Chattanooga group gets books into children's hands

Sunday, October 6, 2013

photo Four-year-old Jayla Douglas looks at books Friday at College Hill Courts. Local residents are starting a program to ensure children have access to books.

A former College Hill Courts resident lived in public housing for more than a decade before landing a full-time job and relocating. Then she came back to volunteer at the site because she wants to help others.

"We're breaking the cycle of poverty," said Tonya Rooks, former president of the College Hill Courts resident council.

Her latest project is Ready to Read. She got nine other volunteers, some of them former and present public housing residents, to sign families up for Dolly Parton's Imagination Library which provides free books to children by mail.

The goal is to help children learn how to read. Rooks also helps the residents get their children screened for learning disabilities and signed up for assistance if a disability is diagnosed.

Rooks said she got started after hearing statistics that disturbed her.

"If a kid gets to third grade and he can't read, they build a jail cell for him," she said.

Rooks and her volunteers, whom she calls foot soldiers, spent a month canvassing three public housing complexes in the Westside and Alton Park, seeking families with children from ages birth to 5 who qualify for the free books.

"We're impressing upon parents that we also need you as a partner," said Janet Radden, a Chattanooga Housing Authority employee who volunteered to register families for the books.

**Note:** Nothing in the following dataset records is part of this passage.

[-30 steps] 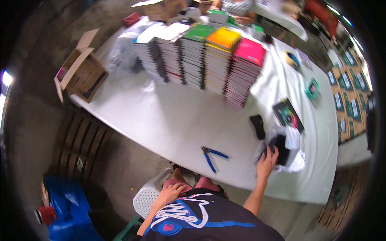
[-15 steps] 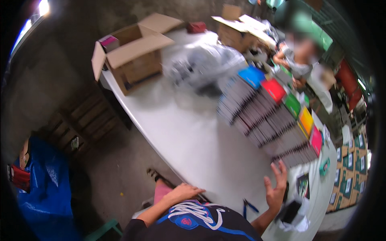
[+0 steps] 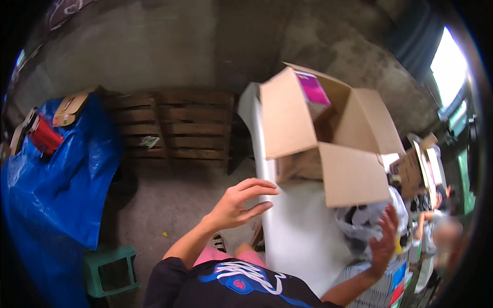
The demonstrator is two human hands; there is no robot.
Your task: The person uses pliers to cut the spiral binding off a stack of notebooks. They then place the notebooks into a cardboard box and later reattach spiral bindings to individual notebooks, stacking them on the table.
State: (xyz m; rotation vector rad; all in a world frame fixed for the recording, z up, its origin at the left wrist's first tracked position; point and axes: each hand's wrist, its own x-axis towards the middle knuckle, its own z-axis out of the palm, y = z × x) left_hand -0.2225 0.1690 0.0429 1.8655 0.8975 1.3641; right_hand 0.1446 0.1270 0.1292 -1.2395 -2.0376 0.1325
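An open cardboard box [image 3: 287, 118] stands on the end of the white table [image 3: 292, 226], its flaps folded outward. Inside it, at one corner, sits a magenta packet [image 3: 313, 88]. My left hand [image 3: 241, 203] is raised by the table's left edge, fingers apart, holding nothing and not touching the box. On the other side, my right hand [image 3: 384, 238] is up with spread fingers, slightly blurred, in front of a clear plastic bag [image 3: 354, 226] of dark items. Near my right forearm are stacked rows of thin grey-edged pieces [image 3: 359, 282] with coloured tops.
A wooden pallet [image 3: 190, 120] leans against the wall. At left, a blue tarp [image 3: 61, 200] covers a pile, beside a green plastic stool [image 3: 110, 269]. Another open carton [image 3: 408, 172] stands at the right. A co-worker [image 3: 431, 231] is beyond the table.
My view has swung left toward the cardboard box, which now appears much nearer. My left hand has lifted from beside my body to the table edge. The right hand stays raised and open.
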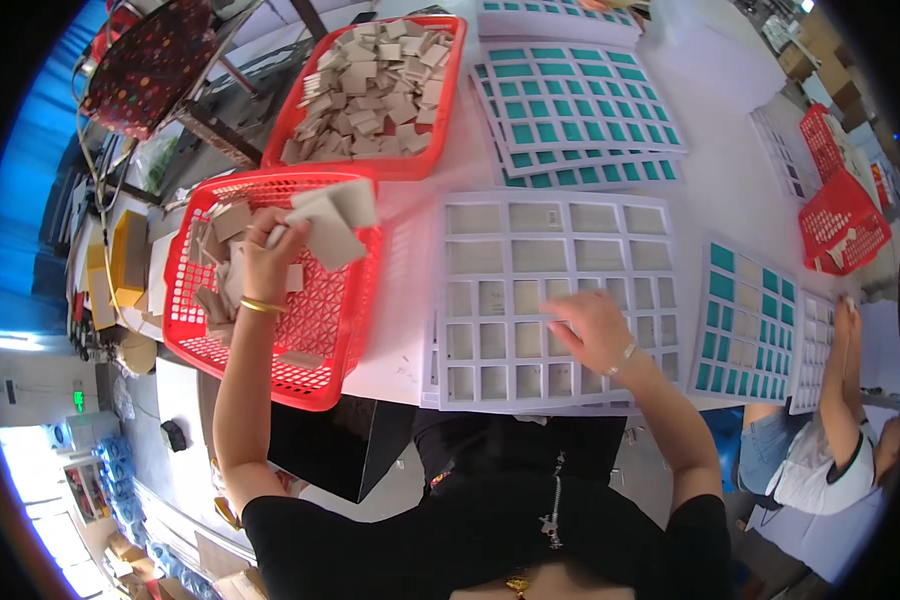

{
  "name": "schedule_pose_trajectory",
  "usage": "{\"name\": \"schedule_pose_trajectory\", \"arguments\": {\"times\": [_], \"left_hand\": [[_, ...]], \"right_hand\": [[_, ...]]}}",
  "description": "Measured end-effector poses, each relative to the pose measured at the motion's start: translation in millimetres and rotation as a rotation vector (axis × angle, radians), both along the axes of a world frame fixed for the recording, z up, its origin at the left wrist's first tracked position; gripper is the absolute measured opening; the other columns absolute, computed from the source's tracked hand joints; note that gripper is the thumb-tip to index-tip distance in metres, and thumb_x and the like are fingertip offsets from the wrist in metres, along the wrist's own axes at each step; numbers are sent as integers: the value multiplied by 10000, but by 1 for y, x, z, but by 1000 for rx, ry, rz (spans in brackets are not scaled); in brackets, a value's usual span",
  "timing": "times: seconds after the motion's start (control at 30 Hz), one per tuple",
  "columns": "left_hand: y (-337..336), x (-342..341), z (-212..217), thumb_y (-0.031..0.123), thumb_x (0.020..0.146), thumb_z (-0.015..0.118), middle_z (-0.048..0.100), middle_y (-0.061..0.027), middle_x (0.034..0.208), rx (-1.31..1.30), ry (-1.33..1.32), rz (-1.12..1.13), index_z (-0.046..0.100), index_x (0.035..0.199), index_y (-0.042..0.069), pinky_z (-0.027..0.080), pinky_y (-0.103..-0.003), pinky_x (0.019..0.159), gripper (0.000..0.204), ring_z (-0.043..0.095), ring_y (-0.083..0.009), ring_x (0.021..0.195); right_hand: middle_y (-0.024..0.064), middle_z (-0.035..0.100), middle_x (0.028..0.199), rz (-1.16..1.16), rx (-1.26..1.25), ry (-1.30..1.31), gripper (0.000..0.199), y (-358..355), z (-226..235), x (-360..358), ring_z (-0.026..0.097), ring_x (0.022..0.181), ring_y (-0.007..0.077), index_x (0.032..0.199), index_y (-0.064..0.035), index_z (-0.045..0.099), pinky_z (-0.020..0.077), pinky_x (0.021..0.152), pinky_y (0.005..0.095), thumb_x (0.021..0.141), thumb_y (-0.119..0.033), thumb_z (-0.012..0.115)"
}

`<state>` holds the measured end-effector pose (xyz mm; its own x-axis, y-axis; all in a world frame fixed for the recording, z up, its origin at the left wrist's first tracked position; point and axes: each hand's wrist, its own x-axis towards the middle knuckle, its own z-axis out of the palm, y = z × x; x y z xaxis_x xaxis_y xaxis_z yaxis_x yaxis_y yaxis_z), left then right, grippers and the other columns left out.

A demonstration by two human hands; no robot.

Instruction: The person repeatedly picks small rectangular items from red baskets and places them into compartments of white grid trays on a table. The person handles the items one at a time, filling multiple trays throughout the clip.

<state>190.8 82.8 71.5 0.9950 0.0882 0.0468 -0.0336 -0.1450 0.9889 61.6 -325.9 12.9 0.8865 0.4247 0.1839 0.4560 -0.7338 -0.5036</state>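
Observation:
My left hand is raised over the nearer red plastic basket. Pinched in its fingers are several flat beige tiles, fanned apart and slightly blurred. More loose beige tiles lie in that basket, mostly along its left side, with the lattice bottom showing at the right. In front of me a white grid tray lies flat, divided into rectangular compartments of different sizes. Over its middle right hovers my right hand, fingers stretched toward the left and holding nothing visible. Some compartments beneath it are hidden.
Behind the near basket, another red basket is heaped with beige tiles. White trays with teal compartments are stacked at the back; a similar tray lies at right. Beyond it a person works at the table, near more red baskets.

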Motion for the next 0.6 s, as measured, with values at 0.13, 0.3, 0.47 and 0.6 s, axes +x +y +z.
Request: {"name": "schedule_pose_trajectory", "arguments": {"times": [0.13, 0.3, 0.47, 0.6], "left_hand": [[-98, -29, 3, 87, 820, 693, 540, 72, 761, -93, 77, -333, 598, 860, 114, 368, -179, 564, 107, 474, -24, 668], [-175, -1, -25, 126, 803, 717, 569, 41, 751, 1, 96, -475, 580, 792, 40, 407, -207, 613, 162, 477, -33, 694], [-208, 44, -60, 202, 815, 711, 551, 37, 693, 324, -52, -523, 594, 811, 19, 397, -209, 613, 216, 463, -38, 670], [-236, 64, -84, 262, 757, 722, 604, 1, 690, 239, 205, -398, 632, 788, 18, 415, -261, 582, 262, 486, -76, 625]], "right_hand": [[67, 642, 906, -142, 761, 243, 352, 36, 53, 31, 603, 718, 105, 1152, -38, 538, 442, 551, 216, 843, -154, 661], [48, 620, 917, -300, 929, 163, 329, 0, 27, 70, 570, 713, 60, 1145, -26, 513, 453, 567, 197, 853, -99, 646], [60, 619, 907, -489, 1009, 102, 324, -60, 4, 66, 573, 709, 69, 1141, -6, 493, 475, 576, 208, 857, -77, 632], [79, 624, 923, -538, 1022, 160, 326, -72, -15, 49, 588, 724, 80, 1150, -8, 487, 483, 581, 211, 858, -63, 621]]}}
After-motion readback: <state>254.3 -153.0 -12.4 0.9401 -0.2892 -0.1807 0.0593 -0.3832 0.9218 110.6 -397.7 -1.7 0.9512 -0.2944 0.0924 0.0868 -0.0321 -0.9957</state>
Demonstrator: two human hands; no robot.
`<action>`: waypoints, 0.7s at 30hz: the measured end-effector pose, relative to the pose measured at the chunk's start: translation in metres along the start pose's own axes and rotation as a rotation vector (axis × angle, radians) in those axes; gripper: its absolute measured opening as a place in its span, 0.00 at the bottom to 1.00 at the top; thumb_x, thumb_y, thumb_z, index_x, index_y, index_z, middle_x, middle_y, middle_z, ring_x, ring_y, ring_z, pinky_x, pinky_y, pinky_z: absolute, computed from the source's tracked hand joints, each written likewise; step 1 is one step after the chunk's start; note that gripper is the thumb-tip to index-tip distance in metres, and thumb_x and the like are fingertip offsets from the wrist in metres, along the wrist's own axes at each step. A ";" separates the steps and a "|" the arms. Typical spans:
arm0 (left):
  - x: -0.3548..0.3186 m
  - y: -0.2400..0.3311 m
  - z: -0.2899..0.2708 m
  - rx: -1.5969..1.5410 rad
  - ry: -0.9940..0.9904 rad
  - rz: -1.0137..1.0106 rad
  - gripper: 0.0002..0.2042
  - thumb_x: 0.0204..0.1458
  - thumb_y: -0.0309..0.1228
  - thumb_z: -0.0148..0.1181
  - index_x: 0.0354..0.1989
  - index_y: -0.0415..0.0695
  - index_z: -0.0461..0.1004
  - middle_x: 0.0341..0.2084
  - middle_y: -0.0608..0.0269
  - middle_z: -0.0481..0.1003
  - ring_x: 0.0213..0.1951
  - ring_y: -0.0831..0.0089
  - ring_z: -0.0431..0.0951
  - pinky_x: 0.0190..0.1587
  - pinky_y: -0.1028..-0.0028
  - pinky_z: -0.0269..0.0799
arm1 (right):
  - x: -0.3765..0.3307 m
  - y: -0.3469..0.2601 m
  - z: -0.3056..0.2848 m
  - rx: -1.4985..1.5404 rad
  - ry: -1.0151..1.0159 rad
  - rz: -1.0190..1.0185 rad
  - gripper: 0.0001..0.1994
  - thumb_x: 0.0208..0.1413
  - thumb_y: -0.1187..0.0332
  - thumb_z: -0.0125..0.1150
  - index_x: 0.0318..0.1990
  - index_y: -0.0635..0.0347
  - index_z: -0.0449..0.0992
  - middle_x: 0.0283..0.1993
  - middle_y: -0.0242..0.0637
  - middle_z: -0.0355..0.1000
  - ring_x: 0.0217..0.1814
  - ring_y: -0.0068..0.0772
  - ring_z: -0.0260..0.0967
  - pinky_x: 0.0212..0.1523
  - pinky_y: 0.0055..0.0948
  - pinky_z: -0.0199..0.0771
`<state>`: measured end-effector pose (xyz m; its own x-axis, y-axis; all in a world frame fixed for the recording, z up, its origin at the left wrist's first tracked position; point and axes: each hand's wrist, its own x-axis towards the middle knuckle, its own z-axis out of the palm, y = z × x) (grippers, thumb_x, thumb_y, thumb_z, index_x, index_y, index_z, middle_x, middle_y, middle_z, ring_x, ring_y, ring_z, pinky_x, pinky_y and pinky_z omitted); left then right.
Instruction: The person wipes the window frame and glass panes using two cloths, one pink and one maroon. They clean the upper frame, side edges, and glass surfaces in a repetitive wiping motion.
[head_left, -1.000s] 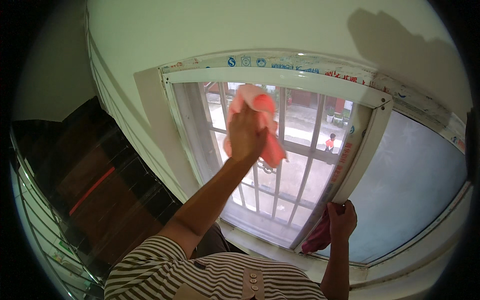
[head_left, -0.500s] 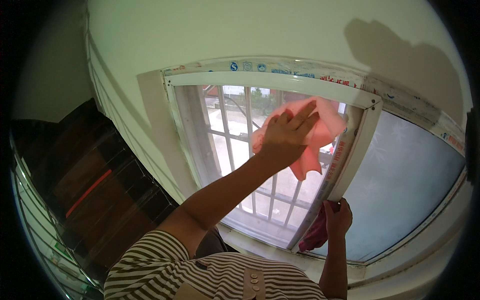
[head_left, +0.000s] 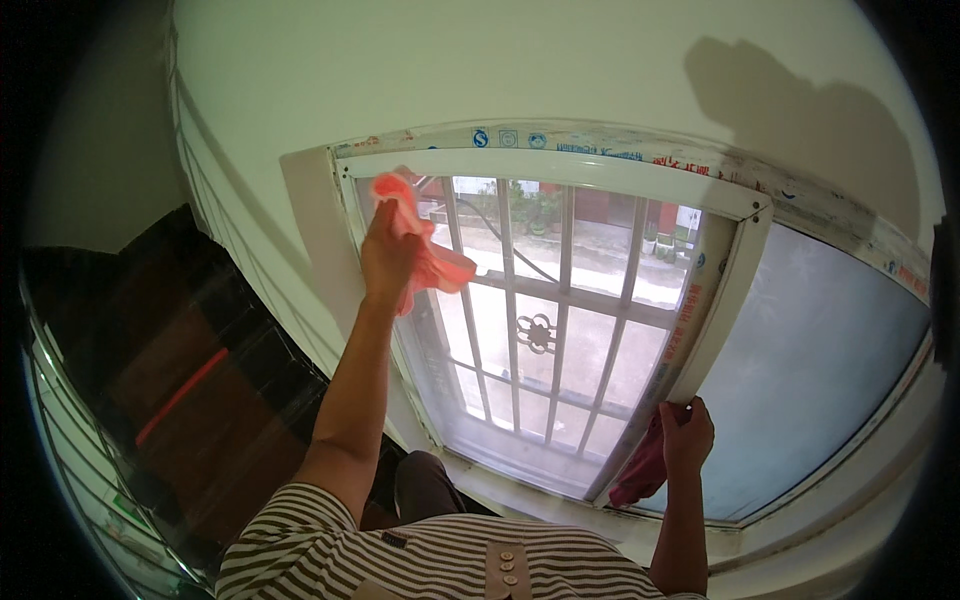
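Observation:
My left hand (head_left: 391, 250) presses a pink cloth (head_left: 436, 268) against the upper left part of the window pane (head_left: 592, 345), close to the white frame. The cloth is bunched, with folds hanging to the right and below the fingers. Over at the lower right, my right hand (head_left: 687, 434) is closed at the edge of the window's white upright (head_left: 727, 305). A dark red cloth (head_left: 640, 468) hangs from its grip, beside the upright. Part of that cloth is hidden behind the fingers.
Metal bars (head_left: 565, 290) stand behind the glass, with a flower-shaped ornament (head_left: 537, 333). A frosted pane (head_left: 815, 370) fills the right side. Lower left are dark brown steps (head_left: 190, 350) and a curved metal railing (head_left: 75, 465). A pale wall (head_left: 480, 60) surrounds the window.
My left hand has swept the pink cloth from the upper right of the pane to its upper left edge. My right hand keeps its place at the upright with the dark red cloth.

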<state>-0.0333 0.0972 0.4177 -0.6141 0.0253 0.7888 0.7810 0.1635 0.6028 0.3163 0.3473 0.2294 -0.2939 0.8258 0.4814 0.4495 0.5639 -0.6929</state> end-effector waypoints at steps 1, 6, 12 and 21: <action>0.000 -0.003 -0.006 -0.186 0.047 0.029 0.25 0.46 0.14 0.49 0.56 0.40 0.67 0.45 0.57 0.73 0.45 0.68 0.77 0.45 0.74 0.73 | 0.000 -0.001 0.000 -0.004 0.018 -0.006 0.18 0.46 0.58 0.69 0.38 0.61 0.74 0.34 0.42 0.76 0.36 0.47 0.75 0.38 0.41 0.74; -0.013 0.021 0.011 -0.403 0.043 0.247 0.20 0.45 0.14 0.52 0.50 0.36 0.68 0.42 0.54 0.75 0.39 0.68 0.78 0.43 0.74 0.72 | 0.000 -0.002 -0.001 -0.012 0.017 -0.012 0.18 0.46 0.58 0.69 0.37 0.62 0.73 0.34 0.43 0.76 0.36 0.48 0.75 0.38 0.42 0.74; -0.015 0.076 0.050 -0.045 -0.024 0.472 0.28 0.39 0.18 0.56 0.56 0.39 0.69 0.54 0.47 0.70 0.44 0.53 0.74 0.47 0.63 0.70 | 0.000 -0.002 -0.002 0.030 -0.012 0.015 0.19 0.46 0.57 0.69 0.38 0.61 0.73 0.34 0.44 0.76 0.36 0.49 0.75 0.38 0.42 0.74; -0.057 0.138 0.114 0.044 -0.110 0.746 0.30 0.35 0.22 0.62 0.55 0.39 0.69 0.56 0.48 0.69 0.49 0.53 0.74 0.48 0.62 0.69 | -0.004 0.000 -0.001 0.071 0.017 -0.027 0.19 0.47 0.59 0.68 0.40 0.61 0.72 0.34 0.43 0.76 0.37 0.48 0.75 0.39 0.41 0.74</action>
<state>0.0963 0.2308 0.4421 0.0664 0.2426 0.9679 0.9902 0.1033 -0.0938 0.3184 0.3436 0.2279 -0.2903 0.8101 0.5095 0.3803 0.5862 -0.7154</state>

And if parents can't read, the United Way, which sponsors the Imagination Library, has programs to help them.

Public housing resident Angela Bush said her three children are grown, but she wants to help other families.

"I want to set them up for education, not jail," she said while leaning against a brick wall outside the College Hill Courts management office.

Bush said she sees drug activity in her community. She hopes that if preschoolers are better educated, they won't follow that path when they are older.

Marnesha Springs, a 23-year-old mother who is six months pregnant, was one of two parents at the management office who signed up for the Imagination Library on Friday. Her 4-year-old daughter, Jayla Douglas, turned pages in a book, "Little Monkey Lost," and made faces.

Springs read to her and talked about her plans for her daughter to finish school and attend college.

"I want to show them that everybody's child doesn't have to be a statistic," Springs said.